__COLLECTED MATERIAL__.
--------------------------------

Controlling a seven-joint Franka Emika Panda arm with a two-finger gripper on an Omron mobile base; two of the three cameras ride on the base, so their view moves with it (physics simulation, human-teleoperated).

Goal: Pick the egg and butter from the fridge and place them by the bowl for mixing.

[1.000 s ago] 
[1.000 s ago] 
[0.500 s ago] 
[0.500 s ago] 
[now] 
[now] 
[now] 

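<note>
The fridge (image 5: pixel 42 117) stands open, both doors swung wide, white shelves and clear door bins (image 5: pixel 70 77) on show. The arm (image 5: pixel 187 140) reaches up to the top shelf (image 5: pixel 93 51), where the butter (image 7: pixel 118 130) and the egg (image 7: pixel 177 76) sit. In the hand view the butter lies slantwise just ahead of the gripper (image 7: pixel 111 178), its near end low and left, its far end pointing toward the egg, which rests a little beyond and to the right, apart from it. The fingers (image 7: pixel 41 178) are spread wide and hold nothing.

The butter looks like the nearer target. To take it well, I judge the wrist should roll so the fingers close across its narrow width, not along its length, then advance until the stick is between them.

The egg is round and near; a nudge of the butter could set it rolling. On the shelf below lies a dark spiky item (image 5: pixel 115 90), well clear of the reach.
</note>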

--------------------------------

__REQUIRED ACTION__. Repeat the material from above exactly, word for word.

__EXERCISE RESULT__.
Controlling a seven-joint Franka Emika Panda arm with a two-finger gripper on an Omron mobile base; two of the three cameras ride on the base, so their view moves with it (physics simulation, human-teleoperated).

Goal: Pick the egg and butter from the fridge and place them by the bowl for mixing.

[1.000 s ago] 
[1.000 s ago] 
[0.500 s ago] 
[0.500 s ago] 
[now] 
[now] 
[now] 

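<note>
The fridge (image 5: pixel 42 117) stands open, both doors swung wide, white shelves and clear door bins (image 5: pixel 70 77) on show. The arm (image 5: pixel 187 140) reaches up to the top shelf (image 5: pixel 93 51), where the butter (image 7: pixel 118 130) and the egg (image 7: pixel 177 76) sit. In the hand view the butter lies slantwise just ahead of the gripper (image 7: pixel 111 178), its near end low and left, its far end pointing toward the egg, which rests a little beyond and to the right, apart from it. The fingers (image 7: pixel 41 178) are spread wide and hold nothing.

The butter looks like the nearer target. To take it well, I judge the wrist should roll so the fingers close across its narrow width, not along its length, then advance until the stick is between them.

The egg is round and near; a nudge of the butter could set it rolling. On the shelf below lies a dark spiky item (image 5: pixel 115 90), well clear of the reach.
</note>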

The output contains the complete answer to the exercise.